Reclassified AGSC-13 on 29 July, James M. Gilliss departed Bikini 19 August. Steaming via Pearl Harbor, she reached San Francisco, California, 30 September. Assigned to duty with the U.S. Atlantic Fleet, she departed San Francisco 23 November and arrived Norfolk, Virginia, 23 December. From March 1947 to May 1950 she operated from the North Atlantic to the Caribbean, and she participated in coastal surveys off Newfoundland, Mexico, Cuba, and Trinidad. Arriving New York 12 May 1950, she decommissioned 22 September and entered the Atlantic Reserve Fleet.

=== Converted to minehunter ===
Converted to a minehunter, James M. Gilliss reclassified AMc(U)-13 on 18 August 1951 and recommissioned 5 September 1951. Assigned to the Atlantic Mine Fleet 18 February 1952, she operated out of New York City until 20 March 1953 when she was assigned to the Mine Hunting Unit at Little Creek, Virginia. From 1953 to 1958 she operated primarily in Chesapeake Bay, conducting training exercises and testing and evaluating precise navigation equipment. In addition she operated along the Atlantic Coast from Massachusetts to North Carolina, and during November and December 1956 she trained in the Caribbean out of Guantanamo Bay, Cuba.

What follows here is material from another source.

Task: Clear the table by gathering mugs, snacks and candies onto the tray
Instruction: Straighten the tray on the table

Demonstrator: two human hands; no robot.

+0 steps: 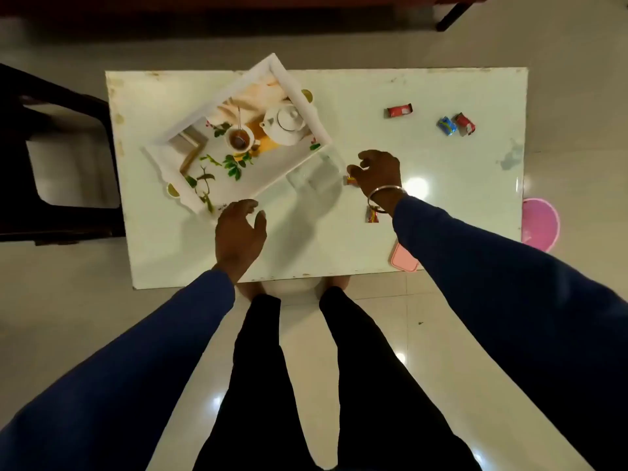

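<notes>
at the right fingertips, a small candy (351, 180) is seen, seemingly pinched by the right hand (379, 171), just beside a blurred clear mug (314, 173) at the tray (176, 180) corner. left hand (239, 231) is held loosely open above the table (441, 171) near the tray's near edge, nothing gripped. more candies are noted — one under the right wrist (372, 215), a red one (399, 111), a blue (446, 125) and red pair (465, 124) further out. step judged: candy gathering, early. next move — a carry over the tray rim, mug not to be knocked.
</notes>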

Reclassified MHC-13 on 1 February 1955, she operated out of Little Creek until June 1958 when she steamed to Green Cove Springs, Florida. She decommissioned there 6 August 1958 and entered the Atlantic Reserve Fleet. She was struck from the Navy List 1 January 1960, and sold to Marlene Blouse Corp. by 17 June.

== Awards and honors ==
YMS-262 received one battle star for World War II service.